Step 1: ライブラリの準備とインストール
まずは、必要なライブラリをインストールします。scikit-learnの他に、データ操作のためのnumpy、可視化のためのmatplotlibを使います。
pip install scikit-learn numpy matplotlibStep 2: サンプルデータの生成
クラスタリング対象のデータとして、scikit-learnが提供するmake_blobs関数で2次元のサンプルデータを生成します。ここでは、比較のために5つの塊を持つデータを作成します。
from sklearn.datasets import make_blobs
# 5つの中心を持つ300個のサンプルデータを生成
X, y_true = make_blobs(n_samples=300, centers=5, cluster_std=0.9, random_state=42)
# Xにデータ点の座標が格納される
print("データ形式:", X.shape)
print("正解のクラスタラベル(比較用):", y_true[:10])Step 3: モデルの学習とクラスタリング実行
AffinityPropagationをインポートし、データに適用します。fit_predictメソッドを使えば、学習とクラスタ割り当てを一度に実行できます。
from sklearn.cluster import AffinityPropagation
# AffinityPropagationモデルをデフォルト設定で作成
model = AffinityPropagation(random_state=0)
# モデルにデータを適用し、クラスタラベルを取得
clusters = model.fit_predict(X)
# 推定されたクラスタの中心と数を取得
cluster_centers_indices = model.cluster_centers_indices_
n_clusters = len(cluster_centers_indices)
print(f"推定されたクラスタ数: {n_clusters}")
print("各データのクラスタラベル:", clusters[:10])実行結果を見ると、centers=5で生成したデータに対し、アルゴリズムが自動でクラスタ数を推定していることがわかります。デフォルト設定では、必ずしも5になるとは限りません。
推定クラスタ数を調整する重要パラメータ
Affinity Propagationはクラスタ数を自動で決めますが、その挙動をコントロールすることも可能です。特に重要なのがpreferenceパラメータです。
preference:クラスタ中心へのなりやすさを制御
preferenceは、各データポイントがどれだけクラスタ中心(Exemplar)になりやすいかを示す値です。この値を調整することで、生成されるクラスタ数を間接的にコントロールできます。
- 値を大きくする: 各点が「自分が中心だ!」と主張しやすくなるため、クラスタ数は増加します。
- 値を小さくする(負の値など): 各点が控えめになり、代表に選ばれにくくなるため、クラスタ数は減少します。
preferenceを指定しない場合は、入力データの類似度の中央値が自動で設定されます。意図的にクラスタ数を調整したい場合は、この値を明示的に設定します。
# preferenceを-50に設定して、クラスタ数を減らしてみる
model_pref = AffinityPropagation(preference=-50, random_state=0)
clusters_pref = model_pref.fit_predict(X)
n_clusters_pref = len(model_pref.cluster_centers_indices_)
print(f"preference=-50 の場合の推定クラスタ数: {n_clusters_pref}")このコードを実行すると、先ほどよりもクラスタ数が少なくなっているはずです。このようにpreferenceを調整することで、分析の目的に応じた粒度でクラスタリングを行うことができます。
実践:クラスタリング結果を可視化する
最後に、クラスタリング結果をmatplotlibで可視化し、どのようにデータがグループ分けされたかを視覚的に確認しましょう。
サンプルコード全体
データの生成から学習、プロットまでをまとめたコードは以下のようになります。
import numpy as np
import matplotlib.pyplot as plt
from sklearn.datasets import make_blobs
from sklearn.cluster import AffinityPropagation
# 1. データの準備
X, _ = make_blobs(n_samples=300, centers=5, cluster_std=0.9, random_state=42)
# 2. AffinityPropagationの実行 (preferenceを調整)
model = AffinityPropagation(preference=-50, random_state=0)

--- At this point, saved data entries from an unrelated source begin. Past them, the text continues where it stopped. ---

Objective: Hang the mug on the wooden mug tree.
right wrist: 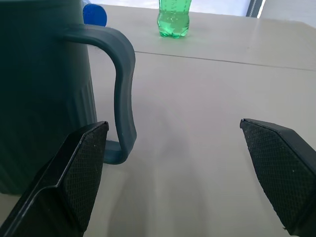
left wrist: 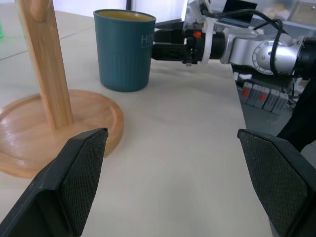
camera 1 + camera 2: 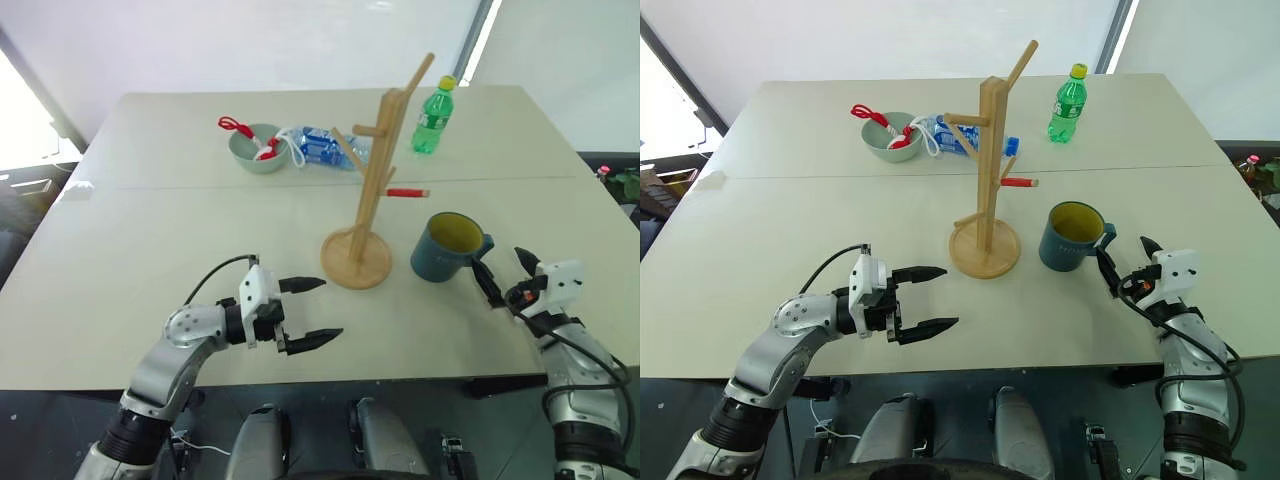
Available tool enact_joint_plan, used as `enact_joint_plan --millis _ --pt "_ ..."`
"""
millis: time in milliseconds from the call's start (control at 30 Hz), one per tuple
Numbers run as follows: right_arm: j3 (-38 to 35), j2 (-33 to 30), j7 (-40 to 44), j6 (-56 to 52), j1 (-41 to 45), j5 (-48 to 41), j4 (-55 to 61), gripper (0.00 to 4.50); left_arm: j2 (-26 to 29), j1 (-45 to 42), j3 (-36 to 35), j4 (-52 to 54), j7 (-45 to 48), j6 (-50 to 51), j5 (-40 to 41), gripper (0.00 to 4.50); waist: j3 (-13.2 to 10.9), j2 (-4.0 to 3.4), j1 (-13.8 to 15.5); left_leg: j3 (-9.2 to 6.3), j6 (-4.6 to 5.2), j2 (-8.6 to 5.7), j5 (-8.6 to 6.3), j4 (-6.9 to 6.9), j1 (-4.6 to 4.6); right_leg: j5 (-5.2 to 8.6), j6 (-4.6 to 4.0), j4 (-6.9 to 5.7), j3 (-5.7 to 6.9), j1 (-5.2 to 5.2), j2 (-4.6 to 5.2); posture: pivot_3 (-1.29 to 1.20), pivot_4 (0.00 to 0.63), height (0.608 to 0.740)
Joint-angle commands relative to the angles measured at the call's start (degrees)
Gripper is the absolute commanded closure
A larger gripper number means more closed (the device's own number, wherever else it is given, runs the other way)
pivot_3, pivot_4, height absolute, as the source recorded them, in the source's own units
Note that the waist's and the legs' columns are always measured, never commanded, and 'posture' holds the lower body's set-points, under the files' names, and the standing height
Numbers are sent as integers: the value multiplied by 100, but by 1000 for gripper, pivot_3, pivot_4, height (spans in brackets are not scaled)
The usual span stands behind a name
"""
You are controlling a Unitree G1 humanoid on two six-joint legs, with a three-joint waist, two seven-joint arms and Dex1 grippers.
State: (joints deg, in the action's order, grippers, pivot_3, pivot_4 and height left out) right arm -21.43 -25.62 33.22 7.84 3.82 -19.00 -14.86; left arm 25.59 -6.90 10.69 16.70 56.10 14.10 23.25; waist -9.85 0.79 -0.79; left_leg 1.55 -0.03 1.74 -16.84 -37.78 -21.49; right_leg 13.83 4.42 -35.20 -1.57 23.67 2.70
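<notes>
We're lining up on the mug (image 3: 447,247)
R gripper (image 3: 505,275) gaping wide beside its handle, empty; L gripper (image 3: 307,312) hanging open, empty, nr wooden mug tree (image 3: 372,190)

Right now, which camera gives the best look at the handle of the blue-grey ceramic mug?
The right wrist view: the blue-grey ceramic mug's loop handle looms close, its whole curve clear between the open right tool's fingers. Both eye views show the handle small, facing the right tool. The left wrist view shows the mug body, the handle hidden.

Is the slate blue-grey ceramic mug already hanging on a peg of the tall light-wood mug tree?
No. The slate blue-grey ceramic mug stands upright on the table, beside the round base of the light-wood mug tree.
</notes>
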Motion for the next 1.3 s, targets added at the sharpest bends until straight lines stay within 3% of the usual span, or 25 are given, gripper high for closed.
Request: enact_joint_plan --millis 33,233,267,333,533,567,767,1000,1300 --pt "-20 -78 74 97 224 -58 -213 67 -34 -94 31 242 -47 43 91 0 0 0 -5 0 0 1 0 0 0 0 0 0 0 0 -2 0 150 740" --pt "51 -47 294 163 503 -120 -610 67 -67 -157 59 327 -114 136 93 0 0 0 -4 -1 0 1 0 0 0 -1 1 -1 -1 -1 -6 0 150 740" --pt "60 -47 327 166 543 -126 -655 292 -69 -161 59 335 -121 148 94 0 0 0 -5 -1 0 1 0 0 1 -1 1 -1 -1 -1 -6 0 150 740" --pt "74 -36 409 154 604 -164 -715 941 -75 -164 52 344 -131 162 91 0 0 0 -4 0 0 0 0 -1 1 -1 2 -2 -1 -1 -6 0 150 740" --pt "163 23 599 106 670 -224 -658 4201 -113 -210 72 317 -172 153 43 0 0 0 -1 -1 0 0 0 -1 2 -1 2 -2 -1 -3 -8 0 150 740" --pt "185 33 614 98 666 -230 -620 4451 -118 -215 78 310 -177 151 37 0 0 0 -2 -1 0 0 0 -2 2 -1 2 -2 -1 -3 -8 0 150 740" --pt "398 -204 499 57 221 82 501 4451 -84 -153 73 331 -212 118 18 0 -1 -2 2 -4 0 0 0 -2 1 -1 3 -3 -2 -2 -8 0 150 740" --pt "471 -1657 735 200 -565 1335 2836 4451 -21 -166 50 171 -135 39 25 0 -4 -9 2 -1 0 -2 0 -9 1 1 5 -3 -2 -4 -8 0 150 740" --pt "370 -2437 818 -544 -118 1326 3891 4451 -48 -401 21 -120 18 -62 57 0 -9 -1 11 -7 0 -2 0 -18 2 1 3 -4 6 -9 -17 0 150 740"
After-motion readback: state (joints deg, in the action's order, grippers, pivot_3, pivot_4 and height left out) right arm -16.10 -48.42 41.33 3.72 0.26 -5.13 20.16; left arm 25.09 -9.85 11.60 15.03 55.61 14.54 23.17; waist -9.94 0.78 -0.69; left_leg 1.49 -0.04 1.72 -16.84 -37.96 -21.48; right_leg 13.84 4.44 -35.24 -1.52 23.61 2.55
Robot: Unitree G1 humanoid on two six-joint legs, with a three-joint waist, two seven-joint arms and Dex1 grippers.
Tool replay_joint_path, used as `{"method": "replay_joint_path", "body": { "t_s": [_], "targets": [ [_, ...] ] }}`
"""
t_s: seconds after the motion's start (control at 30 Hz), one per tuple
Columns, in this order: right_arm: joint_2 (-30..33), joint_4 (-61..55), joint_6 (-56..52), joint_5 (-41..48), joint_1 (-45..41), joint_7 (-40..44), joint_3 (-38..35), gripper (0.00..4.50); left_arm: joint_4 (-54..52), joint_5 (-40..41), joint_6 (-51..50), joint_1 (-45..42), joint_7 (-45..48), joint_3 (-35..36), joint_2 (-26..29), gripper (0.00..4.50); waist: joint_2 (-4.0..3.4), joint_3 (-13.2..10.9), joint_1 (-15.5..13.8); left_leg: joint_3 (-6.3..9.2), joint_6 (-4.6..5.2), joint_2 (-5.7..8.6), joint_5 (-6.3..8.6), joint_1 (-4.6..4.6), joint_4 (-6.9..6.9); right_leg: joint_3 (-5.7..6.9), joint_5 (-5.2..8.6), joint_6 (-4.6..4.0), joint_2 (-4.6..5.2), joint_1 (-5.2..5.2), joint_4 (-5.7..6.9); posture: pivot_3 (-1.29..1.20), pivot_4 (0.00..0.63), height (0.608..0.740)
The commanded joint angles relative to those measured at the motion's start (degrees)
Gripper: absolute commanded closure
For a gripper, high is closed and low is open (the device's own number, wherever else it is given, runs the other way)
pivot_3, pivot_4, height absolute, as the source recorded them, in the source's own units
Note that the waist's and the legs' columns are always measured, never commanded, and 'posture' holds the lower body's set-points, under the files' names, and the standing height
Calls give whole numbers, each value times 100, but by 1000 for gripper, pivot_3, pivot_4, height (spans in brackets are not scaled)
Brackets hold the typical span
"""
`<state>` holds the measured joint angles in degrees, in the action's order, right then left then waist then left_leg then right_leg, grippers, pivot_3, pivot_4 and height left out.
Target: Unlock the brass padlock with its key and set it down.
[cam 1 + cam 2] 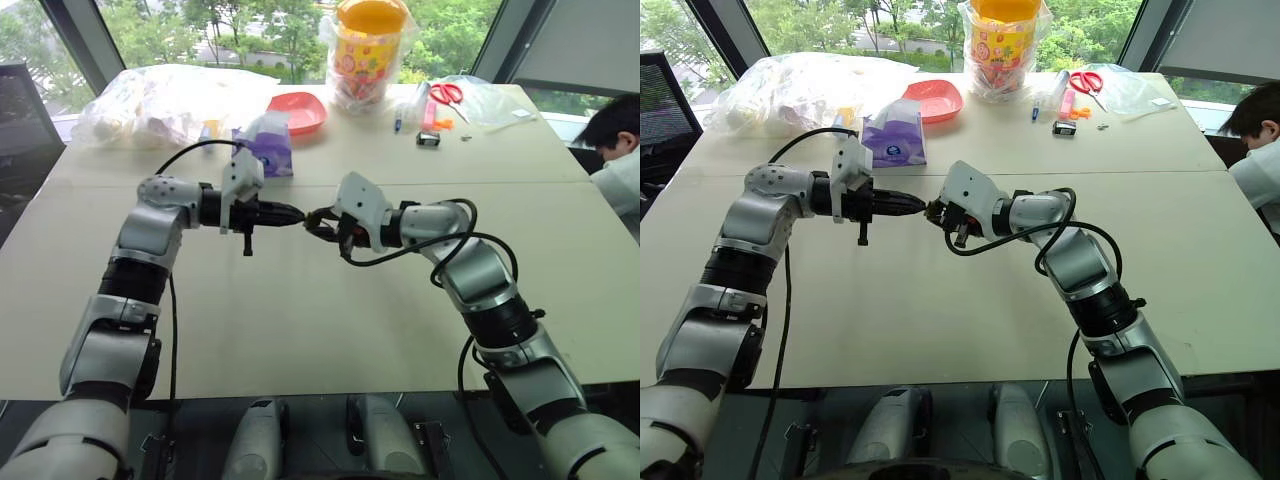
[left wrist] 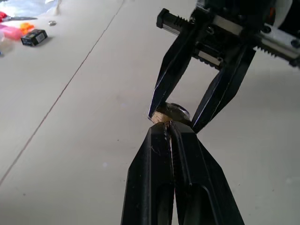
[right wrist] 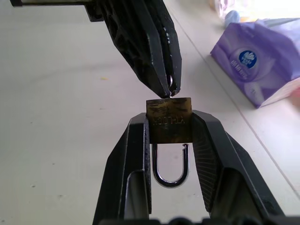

clusters = model.fit_predict(X)
cluster_centers_indices = model.cluster_centers_indices_
cluster_centers = X[cluster_centers_indices]
n_clusters = len(cluster_centers_indices)
# 3. 結果の可視化
plt.figure(figsize=(10, 8))
# ユニークなクラスタラベルごとに色を決定
colors = plt.cm.viridis(np.linspace(0, 1, n_clusters))
for k in range(n_clusters):
# k番目のクラスタに属するデータ点のインデックスを取得
class_members = clusters == k
# クラスタの中心を取得
center = cluster_centers[k]
# データ点をプロット
plt.plot(X[class_members, 0], X[class_members, 1], 'o', markerfacecolor=colors[k], markeredgecolor='k', markersize=8)
# クラスタの中心をプロット
plt.plot(center[0], center[1], 'o', markerfacecolor=colors[k], markeredgecolor='black', markersize=14)
plt.title(f'Affinity Propagation: Estimated {n_clusters} clusters')
plt.xlabel('Feature 1')
plt.ylabel('Feature 2')
plt.grid(True)
plt.show()このコードを実行すると、各クラスタが異なる色でプロットされ、その中心点が大きな点で示されたグラフが表示されます。これにより、アルゴリズムがどのようにデータを解釈し、グループ分けしたのかを一目で理解することができます。
まとめ
今回は、クラスタ数を自動で決定するAffinity Propagationについて、その仕組みからscikit-learnでの実践的な使い方までを解説しました。
- Affinity Propagationの強み: K-Meansと異なり、クラスタ数を事前に指定する必要がない。
- 仕組み: データポイント間のメッセージ交換により、データ構造に基づいて代表点(Exemplar)を決定する。
- 実践:
scikit-learnを使えば簡単に実装可能。preferenceパラメータで推定クラスタ数を調整できる。
「最適なクラスタ数が分からない」という場面に遭遇したら、ぜひこのAffinity Propagationを試してみてください。データの隠れた構造を発見するための、強力な武器となるはずです。